For each symbol we track:

* **Long OI** and **Short OI** (current open interest on each side).
* **Max OI** per side (from price impact config or symbol config).

⠀We define utilization and skew as:

* **This side utilization** = (current OI on this side + new trade size) / max OI on this side
* **Opposite side utilization** = current OI on opposite side / max OI on opposite side
* **Skew ratio** = max(0, this side utilization − opposite side utilization), clamped to \[0, 1]

⠀When the side you’re trading is more utilized than the other, skew ratio is positive and spread increases.

### Spread formula

* **Dynamic spread** = `max_dynamic_spread × (skew_ratio ^ impact_exponent)`
* Exponent is between 1 (linear) and 3 (e.g. cubic); higher exponent = spread grows faster as skew increases.
* **Total spread** = base spread + dynamic spread, capped by **max total spread**.

⠀So:

* **Base spread** — Applied to every trade on the symbol.
* **Dynamic spread** — Extra spread from OI skew; larger when your side is more crowded.
* **Cap** — Total spread (base + dynamic) cannot exceed the configured max (e.g. 10% in the contract).

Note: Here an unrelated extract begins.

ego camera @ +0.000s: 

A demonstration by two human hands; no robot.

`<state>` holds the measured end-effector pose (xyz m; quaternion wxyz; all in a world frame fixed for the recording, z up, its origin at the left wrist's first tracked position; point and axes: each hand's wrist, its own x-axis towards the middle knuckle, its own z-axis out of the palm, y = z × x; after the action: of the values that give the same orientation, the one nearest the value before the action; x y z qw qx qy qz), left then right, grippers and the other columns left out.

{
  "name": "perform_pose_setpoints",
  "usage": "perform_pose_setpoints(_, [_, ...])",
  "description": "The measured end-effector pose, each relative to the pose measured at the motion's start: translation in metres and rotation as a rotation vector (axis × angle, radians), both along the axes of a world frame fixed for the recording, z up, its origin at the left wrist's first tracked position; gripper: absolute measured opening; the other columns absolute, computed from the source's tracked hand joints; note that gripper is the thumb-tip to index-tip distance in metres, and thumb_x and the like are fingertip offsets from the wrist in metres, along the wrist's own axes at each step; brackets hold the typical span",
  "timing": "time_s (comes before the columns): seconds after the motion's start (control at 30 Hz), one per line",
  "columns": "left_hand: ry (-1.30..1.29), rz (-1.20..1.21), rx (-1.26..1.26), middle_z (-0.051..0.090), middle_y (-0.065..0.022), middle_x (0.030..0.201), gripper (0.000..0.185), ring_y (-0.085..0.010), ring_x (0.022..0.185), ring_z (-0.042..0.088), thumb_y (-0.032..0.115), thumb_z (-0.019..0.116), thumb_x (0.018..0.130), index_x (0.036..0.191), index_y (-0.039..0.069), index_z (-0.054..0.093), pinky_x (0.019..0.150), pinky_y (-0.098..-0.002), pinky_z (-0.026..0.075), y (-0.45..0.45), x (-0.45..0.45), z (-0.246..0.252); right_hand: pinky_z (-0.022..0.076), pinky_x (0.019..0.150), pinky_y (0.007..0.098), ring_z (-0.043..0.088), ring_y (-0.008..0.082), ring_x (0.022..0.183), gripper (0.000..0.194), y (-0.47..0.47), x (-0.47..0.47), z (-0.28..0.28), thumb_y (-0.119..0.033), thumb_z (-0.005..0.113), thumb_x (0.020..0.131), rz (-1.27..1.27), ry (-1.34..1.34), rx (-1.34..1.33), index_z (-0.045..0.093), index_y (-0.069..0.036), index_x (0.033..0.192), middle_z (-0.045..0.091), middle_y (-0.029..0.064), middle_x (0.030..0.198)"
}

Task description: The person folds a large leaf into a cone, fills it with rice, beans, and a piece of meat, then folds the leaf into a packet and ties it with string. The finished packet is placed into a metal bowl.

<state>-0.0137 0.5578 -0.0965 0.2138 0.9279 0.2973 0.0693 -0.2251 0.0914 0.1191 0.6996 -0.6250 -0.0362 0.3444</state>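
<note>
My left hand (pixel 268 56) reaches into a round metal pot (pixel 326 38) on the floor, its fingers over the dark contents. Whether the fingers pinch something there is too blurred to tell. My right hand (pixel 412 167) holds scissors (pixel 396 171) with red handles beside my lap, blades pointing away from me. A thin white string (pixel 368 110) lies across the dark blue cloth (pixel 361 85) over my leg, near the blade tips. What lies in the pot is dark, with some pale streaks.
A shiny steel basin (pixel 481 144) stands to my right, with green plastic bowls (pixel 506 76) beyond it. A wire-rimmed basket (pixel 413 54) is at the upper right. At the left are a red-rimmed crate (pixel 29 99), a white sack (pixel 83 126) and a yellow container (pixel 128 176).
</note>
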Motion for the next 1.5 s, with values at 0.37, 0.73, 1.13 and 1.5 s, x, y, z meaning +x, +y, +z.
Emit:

### Direction (how spread affects price)

Spread is applied so that the trader gets a worse execution when adding to the crowded side:

| **Action**  | **Effect on execution price**           |
| ----------- | --------------------------------------- |
| Open long   | Price **increases** (you pay more).     |
| Open short  | Price **decreases** (you receive less). |
| Close long  | Price **decreases** (you receive less). |
| Close short | Price **increases** (you pay more).     |

So: opening long or closing short worsens your price when spread is positive; opening short or closing long does the same in the opposite direction.

### Size scaling

Config can include a **reference size**. When set, the dynamic spread is scaled by a factor that increases with trade size (e.g. `1 + min(1, position_size / reference_size)`), so larger orders see more impact, similar to orderbook depth.

### Average spread over the trade

For large orders we don’t use only the end-state skew. We integrate the spread over the path from “OI before trade” to “OI after trade” and use an **average spread** over that path, so execution reflects the fact that the trade itself moves the skew.

### Summary

* Price impact = **simulated spread** from OI skew, not a change to the oracle.
* **Crowded side** (high utilization) → higher spread → worse execution for trades that add to that side.
* **Base + dynamic** spread, with a **hard cap** (e.g. 10%).
* **Direction logic** ensures longs/shorts and open/close are penalized in the right direction.
* Optional **size scaling** and **path-averaged** spread keep behavior consistent for small and large orders.